From 806e8eedead7a64b5d2947f1f358c009b5420cbc Mon Sep 17 00:00:00 2001
From: Steve Pinkham <steve.pinkham@gmail.com>
Date: Sun, 21 Nov 2010 07:43:07 -0500
Subject: [PATCH] 1.76b: Major clean-up of dictionary instructions.

---
 ChangeLog                              |   5 +
 Makefile                               |   2 +-
 dictionaries/README-FIRST              | 294 ++++++++++---------------
 dictionaries/{default.wl => medium.wl} |   0
 4 files changed, 120 insertions(+), 181 deletions(-)
 rename dictionaries/{default.wl => medium.wl} (100%)

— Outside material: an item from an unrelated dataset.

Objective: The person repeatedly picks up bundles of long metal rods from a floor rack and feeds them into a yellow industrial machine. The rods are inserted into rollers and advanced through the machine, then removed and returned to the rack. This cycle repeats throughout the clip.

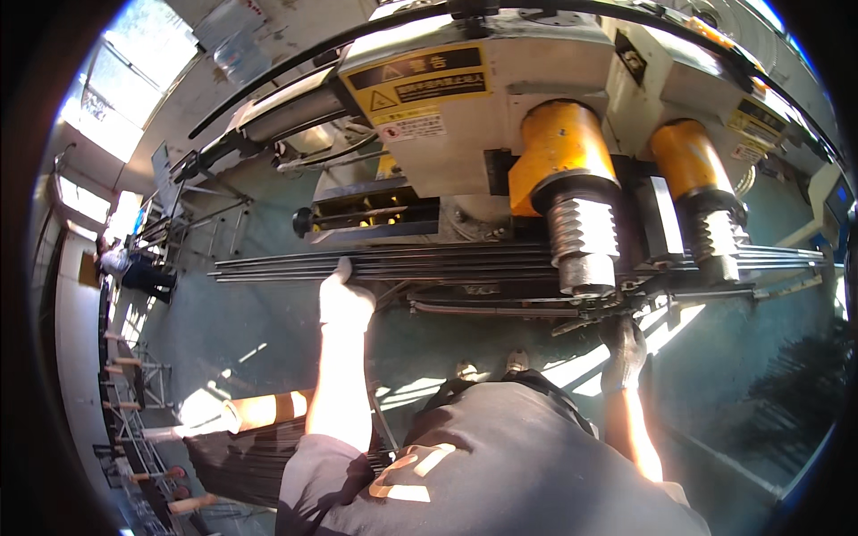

diff --git a/ChangeLog b/ChangeLog
index c32a27e..e23428a 100644
--- a/ChangeLog
+++ b/ChangeLog
@@ -1,3 +1,8 @@
+Version 1.76b:
+--------------
+
+  - Major clean-up of dictionary instructions.
+
 Version 1.75b:
 --------------
 
diff --git a/Makefile b/Makefile
index f1a0c22..dcb3a46 100644
--- a/Makefile
+++ b/Makefile
@@ -20,7 +20,7 @@
 #
 
 PROGNAME   = skipfish
-VERSION    = 1.74b
+VERSION    = 1.76b
 
 OBJFILES   = http_client.c database.c crawler.c analysis.c report.c
 INCFILES   = alloc-inl.h string-inl.h debug.h types.h http_client.h \
diff --git a/dictionaries/README-FIRST b/dictionaries/README-FIRST
index e83f7d2..46ec3e6 100644
--- a/dictionaries/README-FIRST
+++ b/dictionaries/README-FIRST
@@ -1,195 +1,129 @@
 This directory contains four alternative, hand-picked Skipfish dictionaries.
 
-Before you pick one, you should understand several basic concepts related to
-dictionary management in this scanner, as this topic is of critical importance
-to the quality of your scans.
+PLEASE READ THIS FILE CAREFULLY BEFORE PICKING ONE. This is *critical* to
+getting good results in your work.
+
+----------------
+Dictionary modes
+----------------
+
+The basic modes you should be aware of (in order of request cost):
+
+1) Orderly crawl with no DirBuster-like brute-force at all. In this mode, the
+   scanner will not discover non-linked resources such as /admin,
+   /index.php.old, etc:
+
+   ./skipfish -W /dev/null -LV [...other options...]
+
+   This mode is very fast, but *NOT* recommended for general use because of
+   limited coverage. Use only where absolutely necessary.
+
+2) Orderly scan with minimal extension brute-force. In this mode, the scanner
+   will not discover resources such as /admin, but will discover cases such as
+   /index.php.old:
+
+   cp dictionaries/extensions-only.wl dictionary.wl
+   ./skipfish -W dictionary.wl -Y [...other options...]
+
+   This method is only slightly more request-intensive than #1, and therefore,
+   generally recommended in cases where time is of essence. The cost is about
+   90 requests per fuzzed location.
+
+3) Directory OR extension brute-force only. In this mode, the scanner will only
+   try fuzzing the file name, or the extension, at any given time - but will 
+   not try every possible ${filename}.${extension} pair from the dictionary.
+
+   cp dictionaries/complete.wl dictionary.wl
+   ./skipfish -W dictionary.wl -Y [...other options...]
+
+   This method has a cost of about 1,700 requests per fuzzed location, and is
+   recommended for rapid assessments, especially when working with slow 
+   servers.
+
+4) Normal dictionary fuzzing. In this mode, every ${filename}.${extension}
+   pair will be attempted. This mode is significantly slower, but offers
+   superior coverage, and should be your starting point.
+
+   cp dictionaries/XXX.wl dictionary.wl
+   ./skipfish -W dictionary.wl [...other options...]
+
+   Replace XXX with:
+
+     minimal   - recommended starter dictionary, mostly focusing on backup
+                 and source files, under 50,000 requests per fuzzed location.
+
+     medium    - more thorough dictionary, focusing on common frameworks,
+                 under 100,000 requests.
+
+     complete  - all-inclusive dictionary, over 150,000 requests.
+
+   This mode is recommended when doing thorough assessments of reasonably
+   responsive servers.
+
+As should be obvious, the -W option points to a dictionary to be used; the
+scanner updates the file based on scan results, so please always make a
+target-specific copy - do not use the master file directly, or it may be
+polluted with keywords not relevant to other targets.
+
+Additional options supported by the aforementioned modes:
+
+  -L      - do not automatically learn new keywords based on site content.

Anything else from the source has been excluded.